Гиви послушно наклонял голову, но его сливоподобный нос по-прежнему выражал недоверие к московским горе-специалистам, которые прилетели в Сочи за чертову прорвищу километров, чтобы втюхи-вать непроверенные методы работы взамен надежных, оправдавших себя. Денис вздохнул, покоряясь тягостной судьбе. Да, он, выходец из Барнаула, ныне москвич, да, за месяц своей работы он получает деньги, которых тот же Гиви не видит и за год, но его требования совершенно справедливы! Он хочет не зря получать свои деньги и — в конце-то концов! — хочет, чтобы обоих Ворониных вернули мэру в целости и сохранности. А поэтому он не будет рисковать их жизнью и здоровьем. И добьется, чтобы другие не смели рисковать.
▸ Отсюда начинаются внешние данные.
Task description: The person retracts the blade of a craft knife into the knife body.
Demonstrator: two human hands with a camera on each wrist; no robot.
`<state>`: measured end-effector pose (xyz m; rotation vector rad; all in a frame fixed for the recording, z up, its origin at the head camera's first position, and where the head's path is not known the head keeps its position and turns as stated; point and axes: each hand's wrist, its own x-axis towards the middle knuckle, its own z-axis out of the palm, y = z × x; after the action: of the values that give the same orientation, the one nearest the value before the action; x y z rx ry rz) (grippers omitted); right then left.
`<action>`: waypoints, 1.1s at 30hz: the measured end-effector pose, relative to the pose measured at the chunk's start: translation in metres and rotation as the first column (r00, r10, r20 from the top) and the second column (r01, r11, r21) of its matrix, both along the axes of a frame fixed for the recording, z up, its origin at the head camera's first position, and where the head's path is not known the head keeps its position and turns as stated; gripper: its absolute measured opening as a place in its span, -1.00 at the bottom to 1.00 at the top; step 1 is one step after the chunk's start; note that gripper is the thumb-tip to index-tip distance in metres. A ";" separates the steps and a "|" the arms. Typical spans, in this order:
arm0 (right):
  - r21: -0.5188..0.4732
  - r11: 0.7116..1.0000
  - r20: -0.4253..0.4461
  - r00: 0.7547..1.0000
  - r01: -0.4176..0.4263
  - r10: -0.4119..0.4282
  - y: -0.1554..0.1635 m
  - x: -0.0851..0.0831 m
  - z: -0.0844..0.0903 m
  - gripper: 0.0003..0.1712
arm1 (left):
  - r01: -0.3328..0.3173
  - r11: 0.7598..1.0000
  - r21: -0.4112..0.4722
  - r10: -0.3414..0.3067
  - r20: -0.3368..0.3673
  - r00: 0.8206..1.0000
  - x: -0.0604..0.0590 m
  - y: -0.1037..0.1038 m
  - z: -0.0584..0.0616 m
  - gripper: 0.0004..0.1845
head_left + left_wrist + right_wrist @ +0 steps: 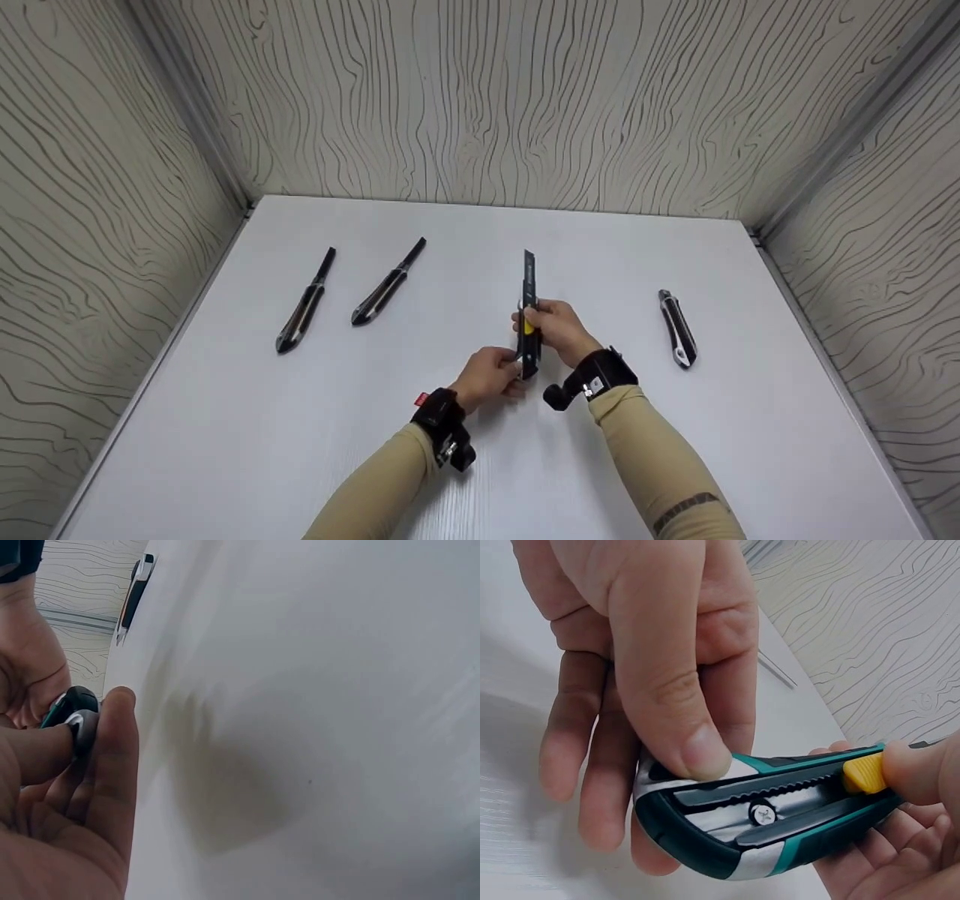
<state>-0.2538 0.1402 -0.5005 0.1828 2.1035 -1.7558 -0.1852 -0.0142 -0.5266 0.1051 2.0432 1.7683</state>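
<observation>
From the head view, two hands hold one cutter knife (529, 315) above the middle of the white table (225, 420). Its dark blade sticks out long and points away from the person. The left hand (489, 377) pinches the back end of the knife. The right hand (559, 328) wraps round the middle, near the yellow slider. Two more knives with blades out (305, 310) (388, 292) lie well apart on the left. A closed knife (678, 328) lies on the right.

In the left wrist view, the left hand's fingers (112, 765) curl round the dark, silver-tipped end of the knife (79, 716). The closed knife (135, 592) shows far off at the table edge.

In the right wrist view, the left hand's thumb (682, 727) presses on the green and black handle (765, 817). The right hand's thumb (922, 769) pushes on the yellow slider (864, 774).

The blade is far out, so I think it could cut a finger if a hand slips forward. It could also snap if pushed hard on the table. The knife could drop if the pinch gets loose.

There are no boxes, bowls or trays to see here, so nothing sits inside anything.
</observation>
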 end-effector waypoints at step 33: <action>-0.121 0.992 0.002 1.000 0.020 -0.020 -0.003 0.009 -0.004 -0.46 | -0.026 0.994 0.108 0.018 0.073 0.997 0.001 0.000 -0.003 -0.69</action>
<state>-0.2448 0.1375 -0.5050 0.1717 1.9936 -1.8875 -0.1839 -0.0138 -0.5296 0.0511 1.9053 1.8697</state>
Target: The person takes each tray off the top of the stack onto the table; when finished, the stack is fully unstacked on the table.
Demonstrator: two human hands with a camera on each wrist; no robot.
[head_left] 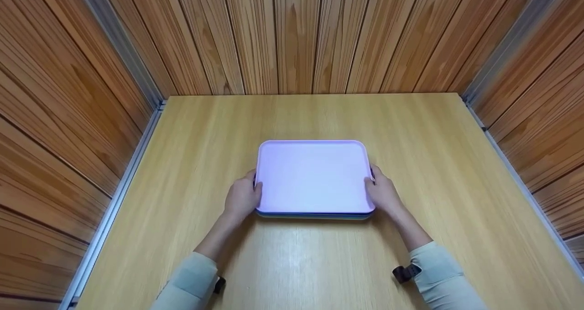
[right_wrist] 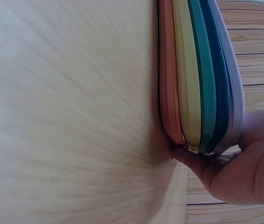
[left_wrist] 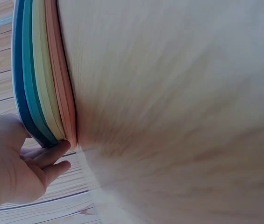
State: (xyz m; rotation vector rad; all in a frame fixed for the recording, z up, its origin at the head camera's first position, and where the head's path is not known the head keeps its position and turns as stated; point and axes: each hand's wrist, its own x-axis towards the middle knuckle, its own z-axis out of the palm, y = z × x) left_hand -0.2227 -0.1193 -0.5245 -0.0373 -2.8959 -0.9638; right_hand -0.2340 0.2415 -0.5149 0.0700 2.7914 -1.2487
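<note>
A stack of several nested trays lies near the middle of the table, its lavender top tray (head_left: pixel 315 177) face up. Beneath that one, the wrist views show the edges of a blue tray (right_wrist: pixel 219 74), a teal tray (right_wrist: pixel 203 84), a yellow tray (right_wrist: pixel 186 79) and an orange tray (right_wrist: pixel 169 74) at the bottom. My left hand (head_left: pixel 242 195) grips the stack's left side, thumb over the top rim and fingers along the side. On the opposite side my right hand (head_left: pixel 383 191) holds it likewise, a fingertip reaching the orange tray's edge.
The stack is on a light wooden table (head_left: pixel 315 264). Wood-plank walls (head_left: pixel 296 36) stand at the back and both sides, with grey metal rails (head_left: pixel 114 205) along the side edges. Dark devices (head_left: pixel 405 273) show at both sleeve cuffs.
</note>
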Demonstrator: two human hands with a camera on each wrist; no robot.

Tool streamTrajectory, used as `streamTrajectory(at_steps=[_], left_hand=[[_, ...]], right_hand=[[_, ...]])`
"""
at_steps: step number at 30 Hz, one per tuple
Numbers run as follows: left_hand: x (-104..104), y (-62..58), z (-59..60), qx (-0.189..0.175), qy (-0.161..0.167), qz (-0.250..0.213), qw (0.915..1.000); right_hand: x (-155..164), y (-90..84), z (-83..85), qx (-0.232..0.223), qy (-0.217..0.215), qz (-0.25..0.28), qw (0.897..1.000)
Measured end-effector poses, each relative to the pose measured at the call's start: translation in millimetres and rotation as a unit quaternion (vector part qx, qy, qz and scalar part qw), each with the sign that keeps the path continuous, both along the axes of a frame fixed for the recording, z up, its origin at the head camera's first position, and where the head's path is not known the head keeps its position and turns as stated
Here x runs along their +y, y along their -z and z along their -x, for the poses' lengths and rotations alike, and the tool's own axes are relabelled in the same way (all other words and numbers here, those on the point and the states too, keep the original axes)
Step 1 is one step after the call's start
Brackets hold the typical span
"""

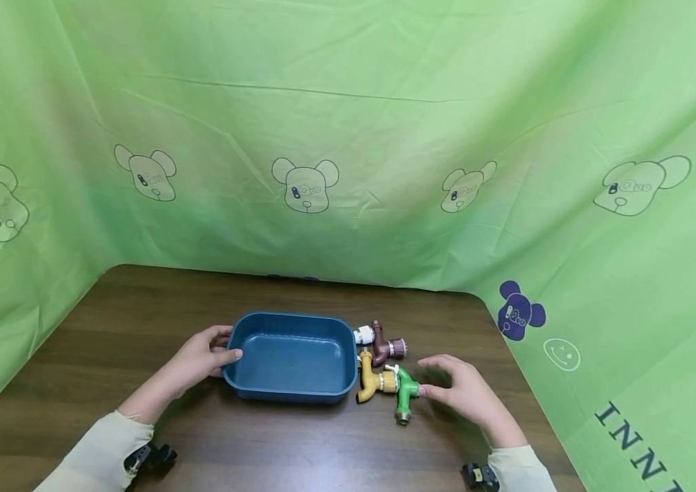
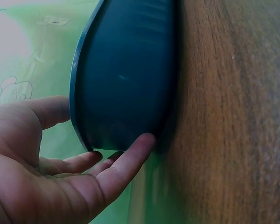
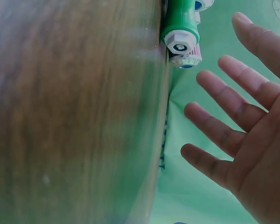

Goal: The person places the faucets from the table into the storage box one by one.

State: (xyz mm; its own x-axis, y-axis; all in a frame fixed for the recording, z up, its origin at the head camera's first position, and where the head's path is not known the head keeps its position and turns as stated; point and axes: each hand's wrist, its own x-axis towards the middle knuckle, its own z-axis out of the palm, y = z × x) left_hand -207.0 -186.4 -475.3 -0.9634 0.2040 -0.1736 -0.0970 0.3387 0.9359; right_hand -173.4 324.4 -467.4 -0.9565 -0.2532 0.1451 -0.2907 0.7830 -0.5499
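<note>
A dark blue plastic tub [image 1: 291, 395] with rounded corners sits on the table. My left hand [image 1: 205, 354] grips its left end, thumb over the rim and the other fingers against the outer wall; the left wrist view shows those fingers [image 2: 126, 168] at the tub's end. Plastic taps lie close against the tub's right side: a yellow tap [image 1: 367, 379], a maroon tap [image 1: 378, 345] and a green tap [image 1: 406, 391]. A white piece [image 1: 364, 335] beside the maroon tap is partly hidden. My right hand [image 1: 461, 389] is just right of the green tap, fingers spread, holding nothing.
The brown wooden table [image 1: 249, 444] has a rounded far edge. A green cloth [image 1: 348, 246] printed with bear heads hangs behind it and along both sides. Small black devices are strapped at both wrists, over pale sleeves [image 1: 98, 451].
</note>
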Motion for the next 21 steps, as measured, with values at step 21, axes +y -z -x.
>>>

Короче, присутствие Гиви на месте, конечно, было необходимо — на всякий пожарный. Но роль ему предназначалась скромная, бессловесная. Ваш номер восемь, вас после спросим.
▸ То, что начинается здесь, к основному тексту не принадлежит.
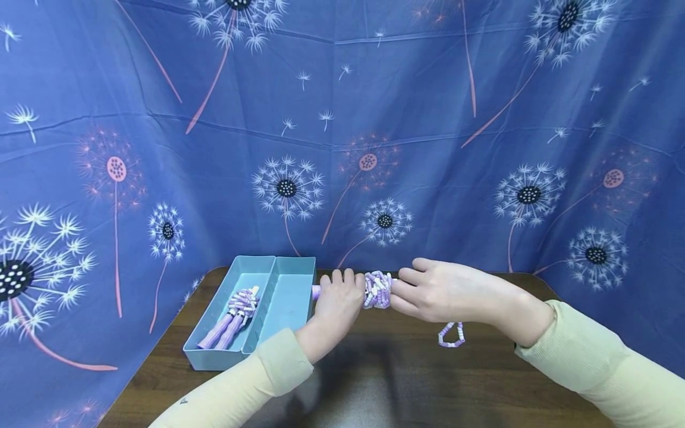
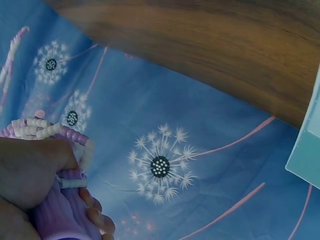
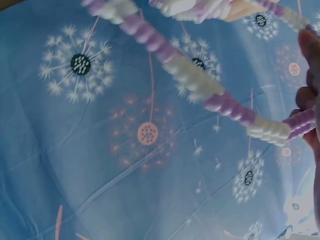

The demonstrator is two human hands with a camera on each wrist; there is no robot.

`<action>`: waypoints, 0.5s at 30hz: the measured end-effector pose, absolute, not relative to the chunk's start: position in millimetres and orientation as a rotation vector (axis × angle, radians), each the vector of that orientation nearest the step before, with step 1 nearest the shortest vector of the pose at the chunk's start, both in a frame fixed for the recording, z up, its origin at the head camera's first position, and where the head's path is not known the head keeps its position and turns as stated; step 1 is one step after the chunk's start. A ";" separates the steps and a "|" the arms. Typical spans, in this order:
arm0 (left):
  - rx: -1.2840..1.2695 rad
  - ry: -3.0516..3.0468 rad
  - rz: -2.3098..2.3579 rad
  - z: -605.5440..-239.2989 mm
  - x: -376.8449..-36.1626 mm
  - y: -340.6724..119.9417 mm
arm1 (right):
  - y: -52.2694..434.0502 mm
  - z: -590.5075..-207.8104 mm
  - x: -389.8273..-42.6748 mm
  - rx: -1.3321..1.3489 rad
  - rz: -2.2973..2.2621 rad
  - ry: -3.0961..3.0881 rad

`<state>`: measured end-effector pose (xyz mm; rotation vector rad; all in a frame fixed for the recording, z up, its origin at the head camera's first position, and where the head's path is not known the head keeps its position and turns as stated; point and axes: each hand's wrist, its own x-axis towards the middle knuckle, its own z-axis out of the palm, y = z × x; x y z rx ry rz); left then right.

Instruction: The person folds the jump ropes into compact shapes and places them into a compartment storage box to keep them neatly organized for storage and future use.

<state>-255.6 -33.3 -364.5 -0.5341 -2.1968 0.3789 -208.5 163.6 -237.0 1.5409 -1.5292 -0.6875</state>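
Note:
A purple-and-white beaded jump rope (image 1: 377,289) is wound in a bundle round its purple handles, held above the brown table (image 1: 407,386). My left hand (image 1: 339,297) grips the handles just left of the bundle; the left wrist view shows the handle (image 2: 60,215) and beads (image 2: 45,130) against the palm. My right hand (image 1: 423,291) meets the bundle's right side and pinches the rope. A loose loop (image 1: 452,336) hangs below that hand. In the right wrist view the rope (image 3: 200,85) runs diagonally to my fingers (image 3: 310,95).
A light blue two-compartment tray (image 1: 278,270) sits at the table's left end. Its left compartment holds a second wound purple jump rope (image 1: 235,315); the right compartment shows only its floor. A blue dandelion-print cloth (image 1: 342,119) hangs behind and around the table.

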 end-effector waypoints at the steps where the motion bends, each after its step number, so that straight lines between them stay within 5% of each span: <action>1: -0.548 -2.187 0.387 -364.2 -254.5 -33.1 | 164.4 -235.3 -209.3 1.549 -0.690 -1.521; 15: -0.756 -2.075 0.476 -368.1 -242.2 -28.7 | 174.6 -219.6 -235.8 1.592 -0.700 -1.541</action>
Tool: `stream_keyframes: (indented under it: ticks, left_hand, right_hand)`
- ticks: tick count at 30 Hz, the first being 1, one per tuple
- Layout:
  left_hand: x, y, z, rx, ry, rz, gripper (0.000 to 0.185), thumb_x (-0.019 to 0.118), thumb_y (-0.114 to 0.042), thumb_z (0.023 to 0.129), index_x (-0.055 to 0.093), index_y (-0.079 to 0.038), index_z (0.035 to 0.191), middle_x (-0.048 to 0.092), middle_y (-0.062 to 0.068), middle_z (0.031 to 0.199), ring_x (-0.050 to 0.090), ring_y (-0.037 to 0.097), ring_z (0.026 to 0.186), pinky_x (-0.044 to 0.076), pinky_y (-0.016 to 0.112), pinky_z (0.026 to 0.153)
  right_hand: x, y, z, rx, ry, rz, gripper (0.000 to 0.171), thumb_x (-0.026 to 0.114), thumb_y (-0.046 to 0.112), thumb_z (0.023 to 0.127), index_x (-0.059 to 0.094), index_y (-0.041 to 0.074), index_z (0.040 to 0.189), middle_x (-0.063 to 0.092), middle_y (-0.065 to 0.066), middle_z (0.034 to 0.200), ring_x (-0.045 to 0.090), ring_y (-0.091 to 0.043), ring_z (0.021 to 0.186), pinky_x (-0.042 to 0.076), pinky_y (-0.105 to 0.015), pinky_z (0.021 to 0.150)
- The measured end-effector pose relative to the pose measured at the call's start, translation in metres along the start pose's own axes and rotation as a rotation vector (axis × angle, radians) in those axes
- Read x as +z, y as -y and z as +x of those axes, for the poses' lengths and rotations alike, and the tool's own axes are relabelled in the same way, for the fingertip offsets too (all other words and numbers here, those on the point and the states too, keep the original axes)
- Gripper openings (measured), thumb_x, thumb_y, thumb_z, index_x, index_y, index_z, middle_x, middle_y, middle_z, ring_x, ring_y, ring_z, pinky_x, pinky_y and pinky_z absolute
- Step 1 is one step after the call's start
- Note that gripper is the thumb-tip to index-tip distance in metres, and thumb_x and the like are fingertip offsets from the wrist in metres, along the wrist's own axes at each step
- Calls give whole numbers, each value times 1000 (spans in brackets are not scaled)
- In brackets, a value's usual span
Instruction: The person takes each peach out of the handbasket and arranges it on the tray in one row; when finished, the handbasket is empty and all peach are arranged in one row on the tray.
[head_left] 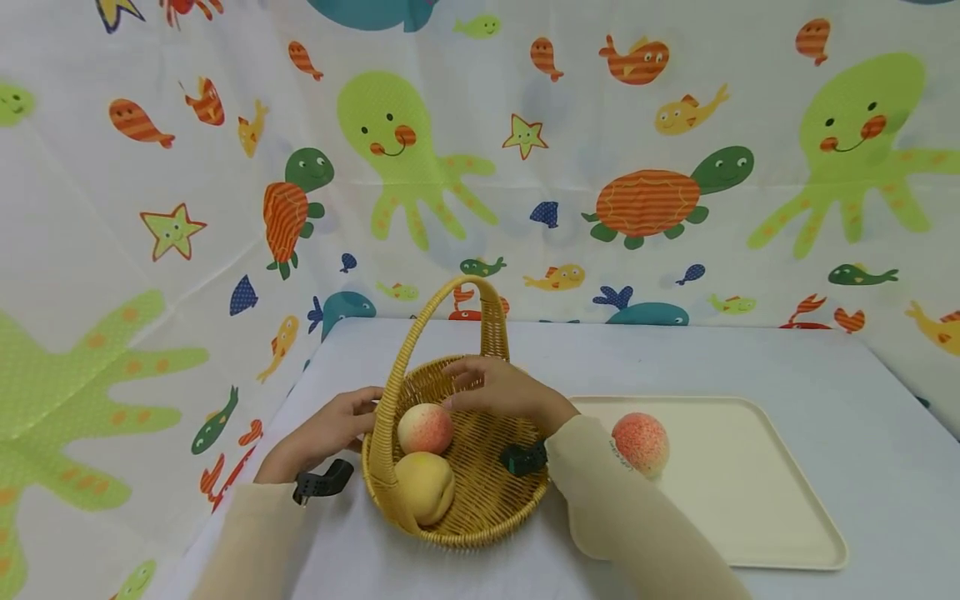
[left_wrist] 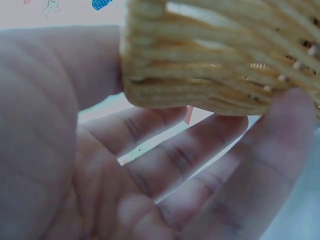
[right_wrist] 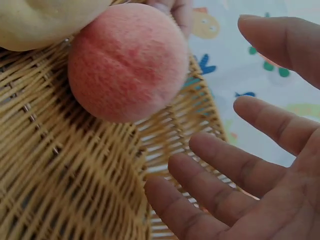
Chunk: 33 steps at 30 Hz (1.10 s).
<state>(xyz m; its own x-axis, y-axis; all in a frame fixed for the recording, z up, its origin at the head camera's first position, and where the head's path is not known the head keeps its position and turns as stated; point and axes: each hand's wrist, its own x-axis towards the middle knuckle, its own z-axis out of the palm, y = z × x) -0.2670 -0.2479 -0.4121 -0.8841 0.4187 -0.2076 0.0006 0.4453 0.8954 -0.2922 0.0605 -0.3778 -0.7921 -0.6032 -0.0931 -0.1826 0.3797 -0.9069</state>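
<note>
My left hand (head_left: 330,429) steadies the basket (head_left: 480,508) w/ fingers relaxed on its rim; right hand (head_left: 502,390), fingers apart, hovers over the pink peach (head_left: 425,428), holding nothing.

Round tan woven wicker basket (head_left: 480,492): rough, matt. Pink peach (right_wrist: 125,62) beside right hand (head_left: 502,392): fuzzy, matt. Cream plastic tray (head_left: 757,492): smooth.
</note>
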Motion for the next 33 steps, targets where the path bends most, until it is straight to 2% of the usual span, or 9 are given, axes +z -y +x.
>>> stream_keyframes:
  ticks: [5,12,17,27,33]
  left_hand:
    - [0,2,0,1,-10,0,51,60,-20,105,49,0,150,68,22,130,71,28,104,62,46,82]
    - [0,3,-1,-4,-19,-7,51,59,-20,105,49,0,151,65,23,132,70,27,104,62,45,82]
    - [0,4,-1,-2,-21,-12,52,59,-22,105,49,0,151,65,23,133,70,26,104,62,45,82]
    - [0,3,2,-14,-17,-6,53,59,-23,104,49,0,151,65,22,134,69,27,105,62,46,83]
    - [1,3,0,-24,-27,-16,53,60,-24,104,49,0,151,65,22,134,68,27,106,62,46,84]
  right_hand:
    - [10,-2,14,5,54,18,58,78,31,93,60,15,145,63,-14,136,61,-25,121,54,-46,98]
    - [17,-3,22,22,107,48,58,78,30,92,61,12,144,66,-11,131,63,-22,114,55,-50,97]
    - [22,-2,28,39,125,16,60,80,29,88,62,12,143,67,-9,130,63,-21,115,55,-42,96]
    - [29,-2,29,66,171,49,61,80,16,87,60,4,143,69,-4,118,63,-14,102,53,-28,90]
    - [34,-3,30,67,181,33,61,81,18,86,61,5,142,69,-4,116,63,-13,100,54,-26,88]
Главная — хотя и тоже бессловесная — роль отводилась второму асу наружного наблюдения, Севе Голованову (пальму первенства в этом сыскном виде спорта уже который год держал Филипп Агеев). Он должен будет не спускать глаз с человека, который достанет приметный пакет из столба, и «пасти» его, пока он не выведет на след.